4

Some UTF-8 characters like the UTF-8 equivalent of C2 96 (hyphen). On the browser it displays it as (utf box with 00 96). And not as '-'(hyphen). Any reasons for this behavior? How do we correct this?

http://stuffofinterest.com/misc/utf8.php?s=128 (Refer this URL for the codes)

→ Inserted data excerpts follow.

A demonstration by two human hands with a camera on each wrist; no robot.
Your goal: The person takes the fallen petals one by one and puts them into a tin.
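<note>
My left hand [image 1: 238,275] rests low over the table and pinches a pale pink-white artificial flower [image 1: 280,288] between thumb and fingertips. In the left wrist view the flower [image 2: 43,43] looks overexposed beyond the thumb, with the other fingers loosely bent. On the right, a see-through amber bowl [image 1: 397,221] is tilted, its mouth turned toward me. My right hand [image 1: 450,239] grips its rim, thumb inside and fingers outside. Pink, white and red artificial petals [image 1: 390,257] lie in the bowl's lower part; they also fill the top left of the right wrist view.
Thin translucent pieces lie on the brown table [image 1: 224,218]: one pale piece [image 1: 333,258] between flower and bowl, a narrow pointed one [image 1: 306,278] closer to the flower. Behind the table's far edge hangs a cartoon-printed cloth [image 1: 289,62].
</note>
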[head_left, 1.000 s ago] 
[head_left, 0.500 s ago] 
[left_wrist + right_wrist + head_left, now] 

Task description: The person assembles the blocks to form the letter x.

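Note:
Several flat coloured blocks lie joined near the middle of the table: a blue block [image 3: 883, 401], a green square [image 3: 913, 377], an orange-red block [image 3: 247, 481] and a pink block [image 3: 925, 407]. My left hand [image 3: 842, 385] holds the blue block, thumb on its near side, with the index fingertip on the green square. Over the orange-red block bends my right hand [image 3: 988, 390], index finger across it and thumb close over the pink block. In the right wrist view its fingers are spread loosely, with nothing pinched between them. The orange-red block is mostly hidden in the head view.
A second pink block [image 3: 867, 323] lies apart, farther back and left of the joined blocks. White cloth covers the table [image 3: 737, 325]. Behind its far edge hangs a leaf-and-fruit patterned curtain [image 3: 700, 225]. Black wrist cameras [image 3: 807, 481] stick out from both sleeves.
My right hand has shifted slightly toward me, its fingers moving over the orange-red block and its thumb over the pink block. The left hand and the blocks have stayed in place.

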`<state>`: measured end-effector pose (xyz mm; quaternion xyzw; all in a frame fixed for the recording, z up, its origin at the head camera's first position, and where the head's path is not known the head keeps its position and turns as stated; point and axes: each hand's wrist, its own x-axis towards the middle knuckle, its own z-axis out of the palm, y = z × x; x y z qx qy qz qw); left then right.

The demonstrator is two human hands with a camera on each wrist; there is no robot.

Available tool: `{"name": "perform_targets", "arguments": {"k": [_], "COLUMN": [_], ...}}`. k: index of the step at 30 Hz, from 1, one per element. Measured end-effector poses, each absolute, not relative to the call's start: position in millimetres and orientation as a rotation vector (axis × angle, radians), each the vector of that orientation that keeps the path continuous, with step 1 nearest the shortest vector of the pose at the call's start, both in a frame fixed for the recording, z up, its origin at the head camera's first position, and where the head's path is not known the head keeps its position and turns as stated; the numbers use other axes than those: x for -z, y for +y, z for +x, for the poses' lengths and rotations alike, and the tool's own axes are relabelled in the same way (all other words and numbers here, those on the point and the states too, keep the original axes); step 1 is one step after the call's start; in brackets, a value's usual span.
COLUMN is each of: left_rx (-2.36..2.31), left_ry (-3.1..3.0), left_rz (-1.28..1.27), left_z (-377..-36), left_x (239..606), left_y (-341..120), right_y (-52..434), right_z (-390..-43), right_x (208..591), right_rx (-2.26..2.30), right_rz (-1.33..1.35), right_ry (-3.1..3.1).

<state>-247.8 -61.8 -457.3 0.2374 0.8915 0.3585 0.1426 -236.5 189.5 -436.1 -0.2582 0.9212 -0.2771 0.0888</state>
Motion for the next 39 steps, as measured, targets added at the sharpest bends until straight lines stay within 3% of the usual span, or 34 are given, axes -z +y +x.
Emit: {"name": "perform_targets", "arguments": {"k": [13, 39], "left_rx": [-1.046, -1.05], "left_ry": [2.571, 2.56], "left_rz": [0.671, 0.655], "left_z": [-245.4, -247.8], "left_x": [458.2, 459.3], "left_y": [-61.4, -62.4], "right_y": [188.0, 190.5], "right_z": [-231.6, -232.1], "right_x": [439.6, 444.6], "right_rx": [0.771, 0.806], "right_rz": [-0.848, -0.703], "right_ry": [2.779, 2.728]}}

I found that this can be handled with html entities. Is there any way to display this without converting to html entities?

Krishna
  • 473
  • 2
  • 7
  • 11

3 Answers3

6

The character you're talking about is an en-dash, not a hyphen. Its Unicode code point is U+2013, and its UTF-8 encoding is E2 80 93, not C2 96. That table you linked to is incorrect. The first two columns have nothing to do with UCS-2 or Unicode; they actually contain the windows-1252 encodings for the characters in question. The columns labeled "UTF-8 Hex" and "UTF-8 Native" are just plain wrong, at least for the rows labeled 128 to 159. The entities – and – represent an en-dash, but the UTF-8 sequence C2 96 represents a non-displayable control character.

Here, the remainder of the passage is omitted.